COMMUNITY VIEWPOINTS (90 mins): A showcase that features a variety of stakeholder and collaborator perspectives across stages of the project’s development, with a particular focus on community participants and grassroots collaborators.
INDIVIDUAL (~30 mins): While individual proposals are welcome, individual presentations will either be shorter than a full session or will be combined with similar proposals to make a full session. These should be presentations of your work and, like all other sessions, not a reading of a paper.
WORKING GROUP (2 hrs): Facilitators and up to 12 discussants grapple with a shared concern. Before and during the meeting, working groups articulate a purpose they are working toward or a problem they are actively trying to solve and aim to create an end product. Proposals are submitted by facilitators, who will seek discussants after acceptance. Note that this format is submitted via a special form.
WORKSHOP (4 or 8 hrs): A half- or full-day workshop is a more intensive and skills-based deep-dive into a topic that includes concrete practical tools and lessons for a smaller group of attendees (recommended 15- 30 people). Note that this format is submitted via a special form.

PROPOSAL SUBMISSION GUIDELINES

OPTIONAL EARLY TOPIC PROPOSALS: Consider submitting an optional early topic proposal by June 15, 2024 to gather suggestions on your topic, seek collaborators or co-presenters, and get feedback from the 2025 Program Committee and members of the NCPH community. Respondents will contact the original submitter directly with their ideas or offers, and the submitter may choose to select additional participants, refine the proposal, and complete a full proposal form online by the July deadline.

FINAL PROPOSALS: Submit your fully formed session, working group, or workshop proposal online by July 15, 2024 via the forms in the dropdown menu at right. (Please note that working group and workshop proposal forms are separate from the main session proposal form. Individual presentations–not papers–can be proposed through the session proposal form.)

When filling out your proposal, please let us know if your session will be in English or in French, as we are planning for a track of sessions in French with simultaneous translation.

While individuals are not prohibited from presenting in consecutive years at the meeting, session proposals that include new voices will receive preference.

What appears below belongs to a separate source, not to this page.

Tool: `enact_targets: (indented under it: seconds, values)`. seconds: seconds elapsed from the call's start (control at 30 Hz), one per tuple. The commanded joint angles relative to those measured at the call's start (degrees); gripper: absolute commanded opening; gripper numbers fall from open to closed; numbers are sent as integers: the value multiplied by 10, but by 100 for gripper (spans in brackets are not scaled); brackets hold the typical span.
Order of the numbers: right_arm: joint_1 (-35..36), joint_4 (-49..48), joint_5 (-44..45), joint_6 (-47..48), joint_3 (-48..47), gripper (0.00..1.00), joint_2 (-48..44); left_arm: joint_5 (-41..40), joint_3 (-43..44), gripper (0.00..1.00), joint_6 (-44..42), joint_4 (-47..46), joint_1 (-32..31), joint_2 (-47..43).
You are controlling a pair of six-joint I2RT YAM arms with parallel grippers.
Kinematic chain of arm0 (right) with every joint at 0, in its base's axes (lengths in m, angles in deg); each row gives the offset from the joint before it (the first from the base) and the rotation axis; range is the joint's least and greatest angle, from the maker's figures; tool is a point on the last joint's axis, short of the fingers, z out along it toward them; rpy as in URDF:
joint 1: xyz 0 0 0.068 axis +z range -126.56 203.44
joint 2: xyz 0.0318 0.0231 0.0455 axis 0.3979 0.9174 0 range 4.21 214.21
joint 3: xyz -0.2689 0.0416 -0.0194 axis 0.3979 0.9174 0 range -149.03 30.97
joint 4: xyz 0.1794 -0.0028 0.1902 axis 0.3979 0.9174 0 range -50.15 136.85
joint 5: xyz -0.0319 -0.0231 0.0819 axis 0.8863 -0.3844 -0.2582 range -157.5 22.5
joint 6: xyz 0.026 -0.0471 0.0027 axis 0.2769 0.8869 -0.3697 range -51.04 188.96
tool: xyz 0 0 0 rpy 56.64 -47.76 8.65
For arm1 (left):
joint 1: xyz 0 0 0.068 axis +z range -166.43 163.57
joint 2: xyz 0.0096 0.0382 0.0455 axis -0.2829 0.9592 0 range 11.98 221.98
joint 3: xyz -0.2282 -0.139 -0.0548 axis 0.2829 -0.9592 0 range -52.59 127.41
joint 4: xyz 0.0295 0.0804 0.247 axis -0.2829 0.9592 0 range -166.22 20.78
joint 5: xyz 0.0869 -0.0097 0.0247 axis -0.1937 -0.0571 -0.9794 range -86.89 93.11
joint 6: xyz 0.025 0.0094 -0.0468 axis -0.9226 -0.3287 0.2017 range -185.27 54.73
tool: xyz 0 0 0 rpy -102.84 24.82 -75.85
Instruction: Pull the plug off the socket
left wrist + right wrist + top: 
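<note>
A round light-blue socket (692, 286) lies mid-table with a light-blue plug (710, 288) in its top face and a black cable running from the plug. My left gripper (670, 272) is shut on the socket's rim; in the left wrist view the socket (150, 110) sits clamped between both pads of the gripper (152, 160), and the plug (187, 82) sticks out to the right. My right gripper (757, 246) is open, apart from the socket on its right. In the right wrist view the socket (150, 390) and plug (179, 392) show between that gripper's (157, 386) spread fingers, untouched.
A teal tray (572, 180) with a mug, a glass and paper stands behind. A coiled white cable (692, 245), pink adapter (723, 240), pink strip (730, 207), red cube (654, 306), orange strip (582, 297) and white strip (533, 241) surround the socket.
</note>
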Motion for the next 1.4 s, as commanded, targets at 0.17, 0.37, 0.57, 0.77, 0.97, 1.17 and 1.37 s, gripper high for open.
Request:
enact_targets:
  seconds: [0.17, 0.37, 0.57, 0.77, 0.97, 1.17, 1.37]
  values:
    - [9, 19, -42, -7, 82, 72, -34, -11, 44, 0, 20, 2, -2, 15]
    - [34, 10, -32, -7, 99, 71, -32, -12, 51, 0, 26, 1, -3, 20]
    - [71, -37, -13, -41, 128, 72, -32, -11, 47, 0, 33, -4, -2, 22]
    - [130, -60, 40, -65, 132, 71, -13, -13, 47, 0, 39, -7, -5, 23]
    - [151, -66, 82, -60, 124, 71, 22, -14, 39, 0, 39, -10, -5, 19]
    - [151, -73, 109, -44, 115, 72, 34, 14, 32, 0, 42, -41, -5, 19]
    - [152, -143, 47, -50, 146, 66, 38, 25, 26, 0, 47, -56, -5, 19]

Additionally, participants may be presenting members of only one session, but may also be discussants in Working Groups or serve as chair/facilitator on a second session.

QUESTIONS? PLEASE EMAIL PROGRAM MANAGER MEGHAN HILLMAN AT MEGHILLM@IU.EDU. THE CALL FOR POSTERS AND CALL FOR WORKING GROUP DISCUSSANTS WILL COME IN SUMMER 2024.

SOLIDARITY | SOLIDARITÉ (PDF EN FRANÇAIS)

RÉUNION ANNUELLE DU CONSEIL NATIONAL DE L’HISTOIRE PUBLIQUE À MONTRÉAL, CANADA
26 AU 29 MARS 2025

Solidarity (du français solidarité) est un terme qui désigne les responsabilités partagées et les obligations mutuelles. Il transmet un sentiment d’interconnexion avec notre monde et d’interdépendance les uns avec les autres. Longtemps présent dans le code civil de la France, être solidaire est d’assumer des dettes communes et de revendiquer des succès communs, de sorte que lorsque nous nous élevons, nous le faisons ensemble.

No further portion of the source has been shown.